- **WORK INSTRUCTIONS**: The answer is to be the full listing, unchanged in every line.

**** GIVEN INFORMATION

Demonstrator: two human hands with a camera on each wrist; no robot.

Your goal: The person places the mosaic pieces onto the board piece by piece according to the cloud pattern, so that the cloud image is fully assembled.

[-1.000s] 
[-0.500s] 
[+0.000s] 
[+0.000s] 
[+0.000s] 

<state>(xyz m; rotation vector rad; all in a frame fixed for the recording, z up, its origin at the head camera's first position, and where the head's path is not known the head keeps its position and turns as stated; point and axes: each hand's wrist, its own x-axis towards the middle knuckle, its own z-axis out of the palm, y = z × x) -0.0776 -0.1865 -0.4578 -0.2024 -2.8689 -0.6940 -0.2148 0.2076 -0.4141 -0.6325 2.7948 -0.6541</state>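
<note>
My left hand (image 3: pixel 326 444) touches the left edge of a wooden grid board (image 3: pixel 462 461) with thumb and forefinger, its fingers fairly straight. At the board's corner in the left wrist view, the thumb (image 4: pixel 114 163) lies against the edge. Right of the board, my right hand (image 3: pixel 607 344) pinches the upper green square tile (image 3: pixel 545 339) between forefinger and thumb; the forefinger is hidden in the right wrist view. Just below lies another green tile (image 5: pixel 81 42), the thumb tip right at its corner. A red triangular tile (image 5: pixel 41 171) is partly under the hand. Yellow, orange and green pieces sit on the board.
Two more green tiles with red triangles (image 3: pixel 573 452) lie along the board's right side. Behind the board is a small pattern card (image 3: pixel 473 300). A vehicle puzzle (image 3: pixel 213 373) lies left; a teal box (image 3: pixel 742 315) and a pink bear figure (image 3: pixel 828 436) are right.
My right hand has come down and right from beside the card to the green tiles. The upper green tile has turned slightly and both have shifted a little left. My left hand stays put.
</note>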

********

- **EXERCISE RESPONSE**:
Demonstrator: two human hands with a camera on each wrist; no robot.

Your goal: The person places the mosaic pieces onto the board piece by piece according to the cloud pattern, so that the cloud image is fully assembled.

[-1.000s] 
[-0.500s] 
[+0.000s] 
[+0.000s] 
[+0.000s] 

<state>(xyz m; rotation vector rad; all in a frame fixed for the recording, z up, its origin at the head camera's first position, and where the head's path is not known the head keeps its position and turns as stated; point and axes: each hand's wrist, its own x-axis towards the middle knuckle, its own z-axis out of the palm, y = z × x) -0.0776 -0.1865 -0.4578 -0.2024 -2.8689 -0.6940 -0.2148 0.2076 -0.4141 -0.6325 2.7948 -0.6541</state>
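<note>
My left hand (image 3: pixel 326 444) touches the left edge of a wooden grid board (image 3: pixel 462 461) with thumb and forefinger, its fingers fairly straight. At the board's corner in the left wrist view, the thumb (image 4: pixel 114 163) lies against the edge. Right of the board, my right hand (image 3: pixel 607 344) pinches the upper green square tile (image 3: pixel 545 339) between forefinger and thumb; the forefinger is hidden in the right wrist view. Just below lies another green tile (image 5: pixel 81 42), the thumb tip right at its corner. A red triangular tile (image 5: pixel 41 171) is partly under the hand. Yellow, orange and green pieces sit on the board.
Two more green tiles with red triangles (image 3: pixel 573 452) lie along the board's right side. Behind the board is a small pattern card (image 3: pixel 473 300). A vehicle puzzle (image 3: pixel 213 373) lies left; a teal box (image 3: pixel 742 315) and a pink bear figure (image 3: pixel 828 436) are right.
My right hand has come down and right from beside the card to the green tiles. The upper green tile has turned slightly and both have shifted a little left. My left hand stays put.
</note>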

The response to this exercise is complete.